June 26, 2014
Taking place during World War 2’s North African conflict, Sniper Elite 3 sees you portray Karl Fairburne, an elite OSS sniper. As you would expect, a large chunk of the story focuses on Fairburne taking down targets to further the war effort, but not much is done to really flesh the story out beyond that.
Fairburne as a character is quite one-dimensional. Aside from informing players of the current situation in the cutscene mission-briefings and sporting witty one-liners throughout gameplay sequences, there isn’t all that much in the way of development. But then again, when you’re a lone wolf like he is, it’s quite difficult to achieve that.
The plot does take a little while to surface, but even when it does, it feels a little bit lacklustre. However, that’s not necessarily a bad thing. The missions themselves provide enough impetus to continue playing and the game takes more of an objective-based approach than one looking to win awards for its narrative.
Although you can attempt to go through the game as a one-man battle tank, the preferred route for a number of reasons is often to go or the stealthier option. Maps are on the rather large size and it means that if you plan correctly, you can even skip quite a lot of encounters. That’s one of the beautiful elements of this game – a well executed plan can see the targets neutralised with minimal casualties.
Objectives do vary as you play through the game’s eight story-based missions and depending on where you venture, optional objectives will also be thrown your way on the fly. One such example happens if you stumble upon a small convey in the second level. Should you wish, you are given the objective of destroying all of the vehicles, but doing so will of course create a lot of noise. Another involves trying to make an enemies death look like an accident.
As the game has quite a strong focus on stealth, it makes sense for there to be some kind of AI awareness system in place. In Sniper Elite 3, this takes shape in the relocation system, which is a little unorthodox at first, but does get the job done. Enemies have four stages of awareness, but once detected, a player must either defeat all enemies in a specific area or relocate to a new location. If you are within the specific area, the AI will know where you are, no matter where you hide, but if you move outside the area, they will almost instantly lose track of you. It’s a very binary-orientated system and isn’t perhaps as intuitive as other stealth systems available. However, it does force players to think more like a sniper, with relocation being the key element here.
Sniping is of course, the main gameplay mechanic on show. There are a lot of other weapons available, but they aren’t anywhere near as effective for the job at hand. You will often find yourself relying on these if plan A fails, as opposed to using them as your plan A.

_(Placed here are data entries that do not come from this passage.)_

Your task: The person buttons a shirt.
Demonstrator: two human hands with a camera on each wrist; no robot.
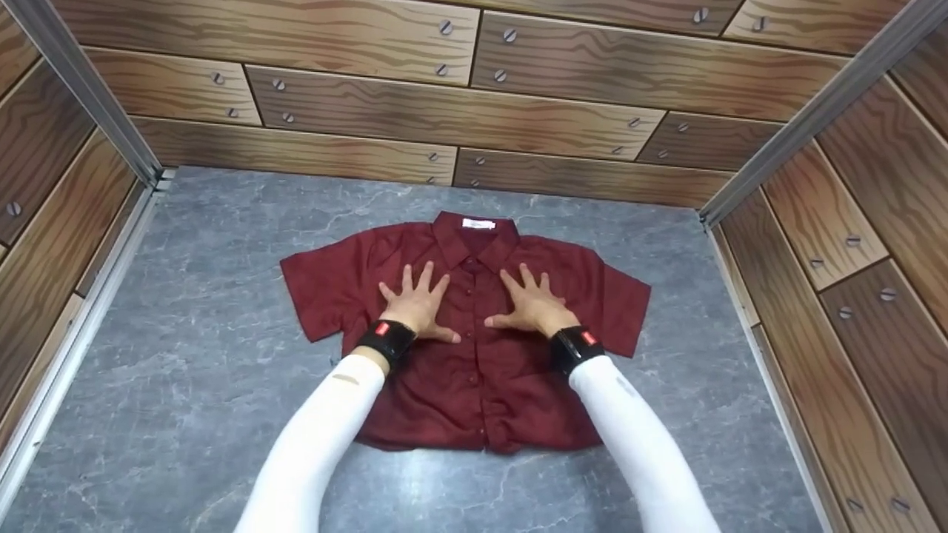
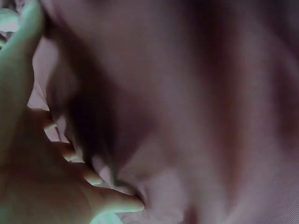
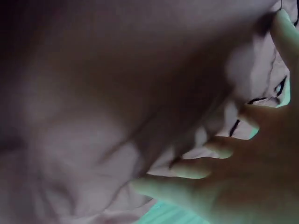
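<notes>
A dark red short-sleeved shirt (image 1: 478,403) lies front side up, its collar (image 1: 448,240) at the far end and both sleeves spread outward. My left hand (image 1: 415,303) rests flat on the chest left of the button line, fingers spread. On the other side of the buttons, my right hand (image 1: 533,305) lies likewise, fingers apart and thumb toward the middle. In the left wrist view the fingers (image 2: 117,200) touch the cloth, which fills most of the picture. Creased fabric (image 3: 93,154) lies under the fingers in the right wrist view.
The shirt lies on a grey marbled surface (image 1: 207,370). Wood-patterned panels (image 1: 355,96) rise at the back, left and right, with metal posts (image 1: 807,111) at the corners. Both forearms wear white sleeves (image 1: 304,444) and black wrist straps (image 1: 386,339).
</notes>
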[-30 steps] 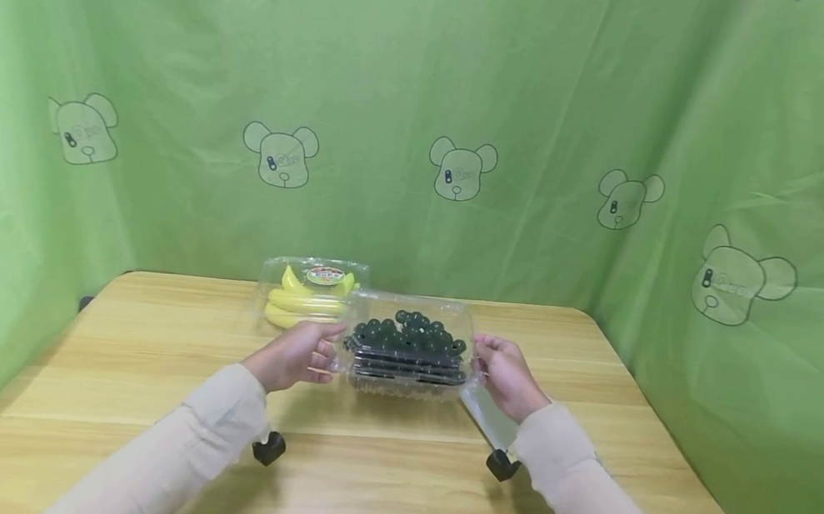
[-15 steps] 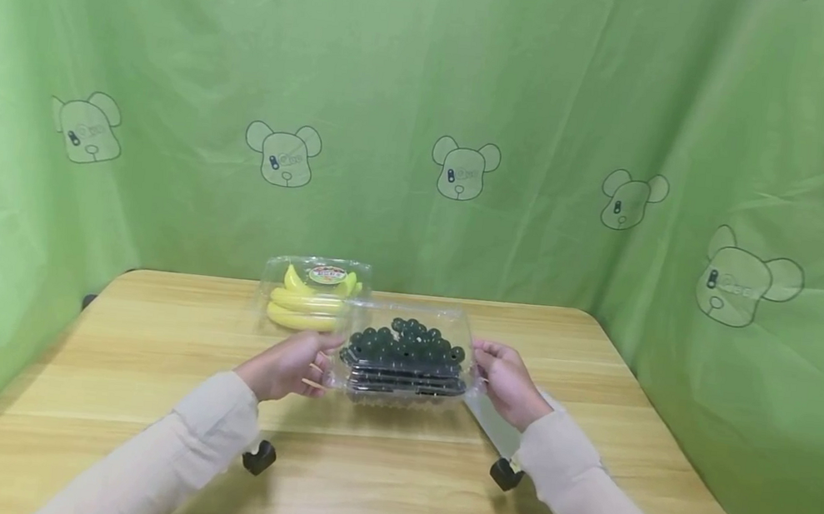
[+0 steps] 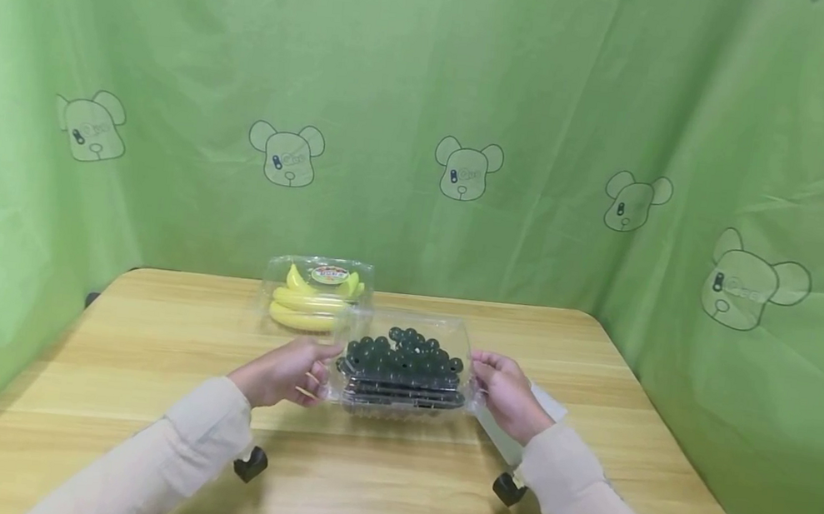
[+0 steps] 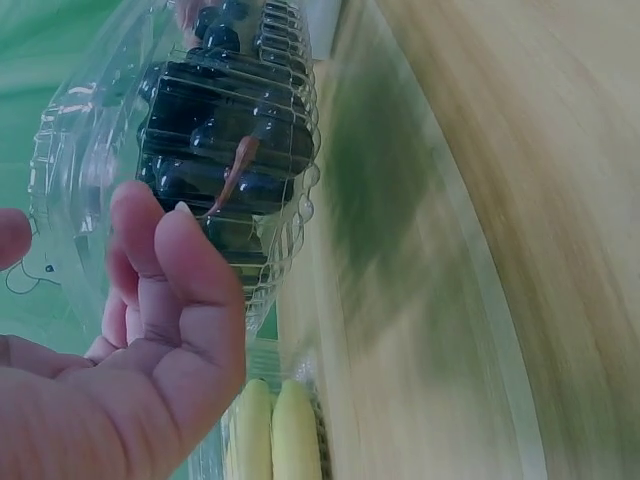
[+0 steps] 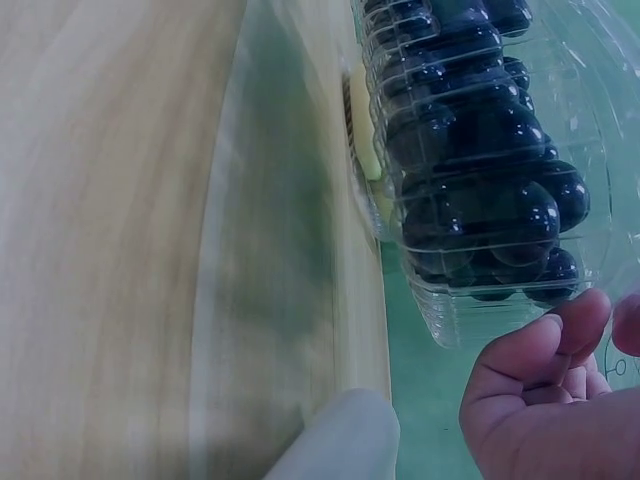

When sniping, you will need to take into consideration many different factors. Distance is a huge factor due to gravity and but shots can also be affected by the wind. Due to the era, shots will also often need to be obscured by environmental sounds to avoid suspicion and this adds an extra dimension that often isn’t considered in other games. The breath meter is the final element to consider as this allows shots to be pinpoint accurate assuming you have enough lung capacity left. It has a minor slow-down mechanic and will also affect your heart rate, something which influences your stability when shooting.
Playing on the next-generation systems, Sniper Elite 3 looks good. There’s a decent level of fidelity in the textures and the draw distance is very impressive – something which is pretty mandatory for a game of this nature. It helps to create just the right kind of atmosphere, especially when the sound comes into play. It’s unfortunate, but the game does fall down on other areas of presentation, namely animations and abilities of enemies. Tanks are somehow able to turn on the spot in a rather small amount of time and stealth kills force enemies to snap into position.
One of the unique selling points has always been the kill cameras. These have been beefed up this time to incorporate more detailed vehicular kills, but the normal kills on enemies are as gruesome as ever. Sometimes the eyes look a little bit comical, but seeing the bullet deconstruct the human torso like this never seems to get that old.
As mentioned, the campaign is eight missions long and these can all be played single-player or multiplayer. Depending on how you play, these levels can take quite a while to complete if only because of the sheer size of maps. In addition, the game features a challenge mode based around survival as well as a full multiplayer component that has five pretty standard modes.
Sniper Elite 3 is definitely a game for all those lone wolf gamers out there. It offers some great atmospheric levels and of course, has a strong focus on achieving results through stealth and sniping. Some of the mechanics and presentation could have been better implemented but it’s still a good game for next-generation gamers to sink their teeth into.